Par Serge Mavungu
La Commission nationale des droits de l’homme (CNDH) appelle le Gouvernement et le Parlement à renforcer les moyens financiers mis à sa disposition afin de lui permettre de remplir efficacement son mandat. Le président de cette institution, Paul Nsapu, a lancé cet appel à l’ouverture de la deuxième session ordinaire de l’Assemblée plénière de la CNDH pour l’année 2026.
Dans son discours d’ouverture, Paul Nsapu a déploré l’insuffisance des ressources budgétaires allouées à la CNDH, estimant que cette situation limite considérablement ses capacités d’intervention sur le terrain. Selon lui, plusieurs activités jugées prioritaires n’ont pu être réalisées en raison des contraintes financières auxquelles l’institution demeure confrontée.
Malgré ces difficultés, la CNDH affirme avoir poursuivi l’essentiel de ses missions, notamment à travers la publication de déclarations et de communiqués, la formulation d’avis et de recommandations aux pouvoirs publics, le suivi des violations des droits de l’homme, le traitement des plaintes, les visites des lieux de détention ainsi que les activités de sensibilisation.

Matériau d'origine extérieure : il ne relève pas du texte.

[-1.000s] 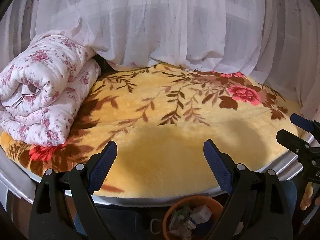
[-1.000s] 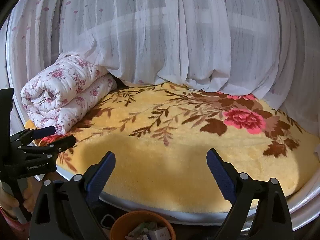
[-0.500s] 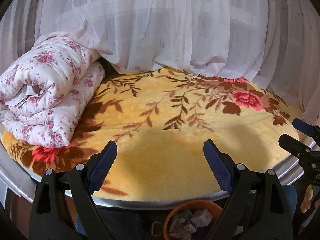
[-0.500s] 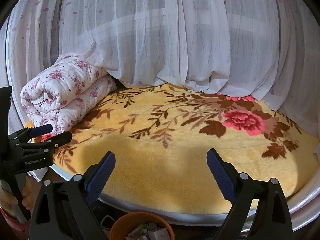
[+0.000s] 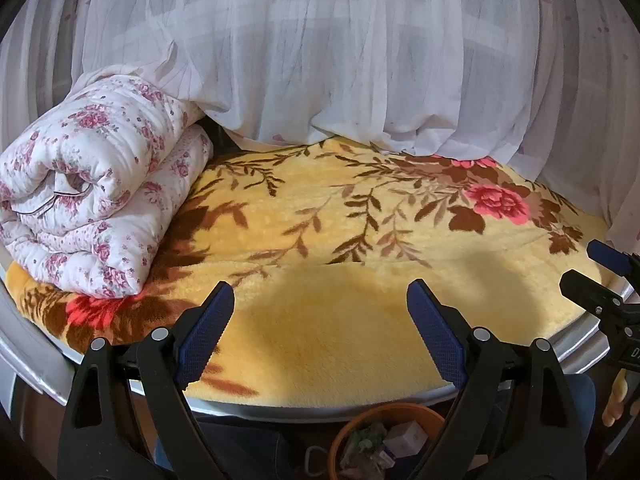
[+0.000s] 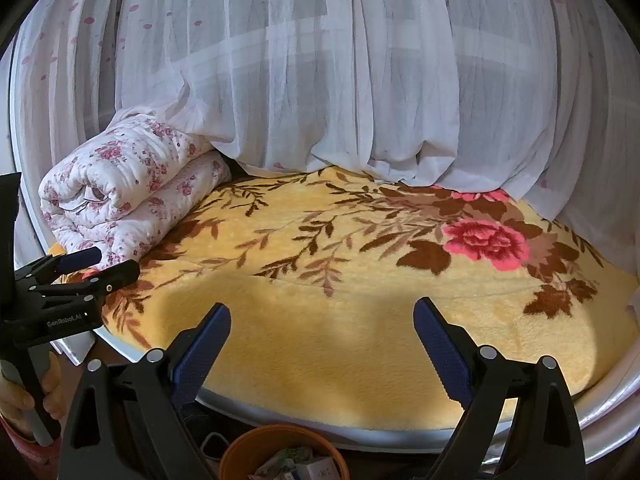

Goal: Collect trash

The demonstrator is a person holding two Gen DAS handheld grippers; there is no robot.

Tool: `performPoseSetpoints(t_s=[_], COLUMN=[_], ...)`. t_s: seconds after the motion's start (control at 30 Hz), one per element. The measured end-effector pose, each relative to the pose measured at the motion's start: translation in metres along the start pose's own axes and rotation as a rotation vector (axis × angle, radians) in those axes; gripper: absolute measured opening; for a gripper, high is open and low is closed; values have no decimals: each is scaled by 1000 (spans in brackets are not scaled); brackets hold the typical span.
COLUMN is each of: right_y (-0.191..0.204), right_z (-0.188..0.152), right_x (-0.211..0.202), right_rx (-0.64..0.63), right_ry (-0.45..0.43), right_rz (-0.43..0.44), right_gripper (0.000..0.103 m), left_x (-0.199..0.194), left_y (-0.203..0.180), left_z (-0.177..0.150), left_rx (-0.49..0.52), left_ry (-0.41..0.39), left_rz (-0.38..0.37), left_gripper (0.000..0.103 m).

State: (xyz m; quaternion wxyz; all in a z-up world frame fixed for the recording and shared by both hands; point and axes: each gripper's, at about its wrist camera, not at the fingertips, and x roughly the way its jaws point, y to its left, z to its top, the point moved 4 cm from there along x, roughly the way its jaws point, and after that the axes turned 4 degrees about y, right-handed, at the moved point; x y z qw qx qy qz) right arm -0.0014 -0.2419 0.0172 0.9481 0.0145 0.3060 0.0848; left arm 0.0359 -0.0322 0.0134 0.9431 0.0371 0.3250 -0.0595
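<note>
An orange round bin [image 5: 384, 416] holding paper scraps and a small white box sits on the floor just below the bed's near edge; it also shows in the right wrist view [image 6: 280, 446]. My left gripper [image 5: 320, 332] is open and empty, held above the bin at the bed's edge. My right gripper [image 6: 322, 344] is open and empty, level with it. Each gripper shows in the other's view: the right at the right edge [image 5: 596, 268], the left at the left edge [image 6: 96, 266]. No loose trash is visible on the bed.
A yellow flowered blanket [image 5: 360, 240] covers the bed. A rolled white floral quilt [image 5: 96, 200] lies at its left end. White sheer curtains [image 5: 320, 60] hang behind the bed. A silver bed rim [image 5: 580, 352] runs along the near edge.
Both grippers have risen and drawn back a little from the bed, so the bin sits lower in both views. Both stay open and empty.
</note>
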Motion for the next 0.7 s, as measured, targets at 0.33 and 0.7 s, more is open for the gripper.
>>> performPoseSetpoints(t_s=[0.33,0.7], right_y=[-7,-12], right_z=[-1,4], right_x=[10,18], right_rx=[12,26], right_ry=[9,11], right_rz=[-11,-19], right_gripper=[91,91], left_x=[5,21], left_y=[2,7], left_z=[0,2], left_rx=[-3,-21], left_ry=[8,37], left_rz=[2,4], left_gripper=[86,86])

Pour le président de la CNDH, ces contraintes financières ne doivent cependant pas compromettre l’efficacité d’une institution chargée de veiller à la promotion et à la protection des droits fondamentaux.
Paul Nsapu a ainsi plaidé pour que le Parlement et le Gouvernement prennent des dispositions afin de doter la CNDH d’un budget adéquat et de faciliter, dans les délais, le décaissement des fonds nécessaires à l’exécution de ses missions.
Cette question figure parmi les enjeux de la session ordinaire qui s’est ouverte à Kinshasa, aux côtés de l’évaluation de la mise en œuvre du plan opérationnel de l’institution, du suivi des résolutions de la précédente session et de l’examen de la situation des droits de l’homme en République démocratique du Congo.
À travers ces travaux, la CNDH entend notamment réajuster ses priorités, améliorer ses capacités d’intervention et renforcer sa présence sur le terrain dans un contexte marqué par la persistance de nombreux défis sécuritaires, humanitaires et sociaux.